**REQUIRED ACTION:** Word for word, restate the lines from the top of the records below through the line with "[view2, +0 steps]", both included, with no pictures in the result.

::::::::

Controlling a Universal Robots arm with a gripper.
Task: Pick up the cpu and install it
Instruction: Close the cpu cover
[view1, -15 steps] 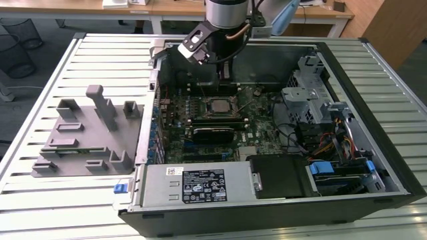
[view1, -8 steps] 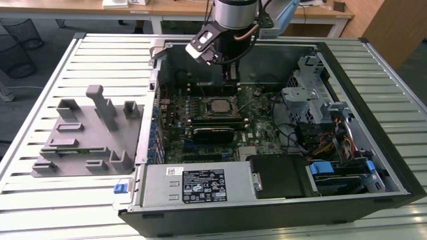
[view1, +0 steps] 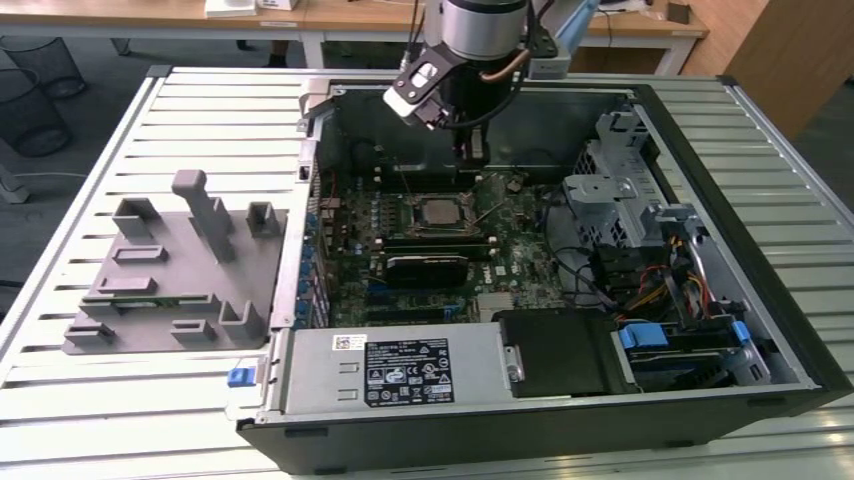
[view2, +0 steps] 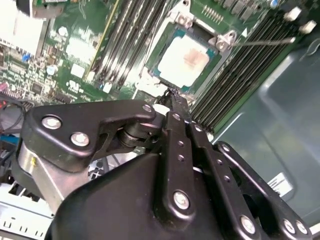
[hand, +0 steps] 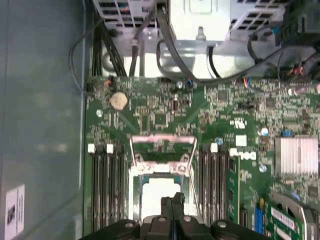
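Note:
The cpu (view1: 438, 212) lies flat in its socket in the middle of the green motherboard (view1: 354, 260), inside the open computer case. Its silver top shows in both wrist views (view2: 187, 60) (hand: 157, 192). The socket's metal load frame (hand: 162, 147) is folded back and open, and its thin lever (view2: 262, 41) sticks out to the side. My gripper (view1: 474, 158) hangs just above the board at the far side of the socket. Its black fingers are pressed together (view2: 172, 96) (hand: 172, 201) with nothing between them, and the tips are close over the edge of the cpu.
Memory slots (hand: 106, 185) flank the socket on both sides. A drive cage (view1: 614, 200) and cables fill the case on the exterior view's right, and a power supply (view1: 387, 365) sits at the front. A grey parts fixture (view1: 174, 265) lies on the slatted table beside the case.

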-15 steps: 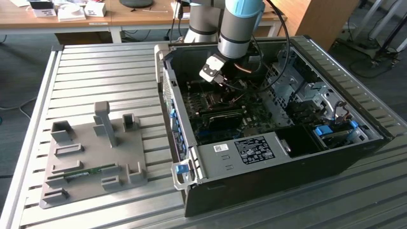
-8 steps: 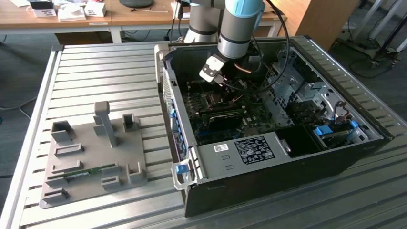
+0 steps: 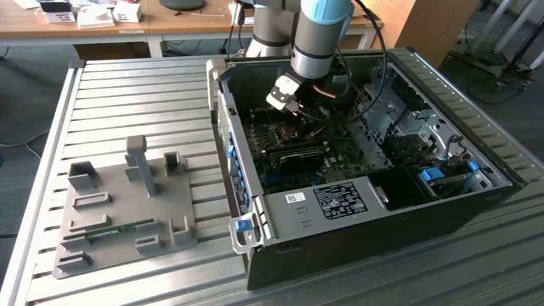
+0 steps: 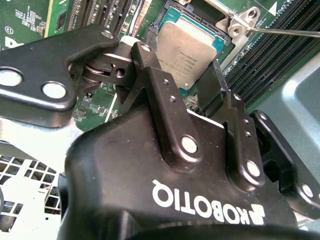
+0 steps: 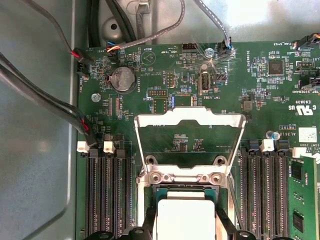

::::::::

**SOLUTION FOR THIS EXERCISE:**
Controlling a Universal Robots arm with a gripper.
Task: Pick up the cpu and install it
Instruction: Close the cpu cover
[view1, -15 steps] 
[view1, -8 steps] 
[view1, +0 steps] 
[view2, +0 steps] 

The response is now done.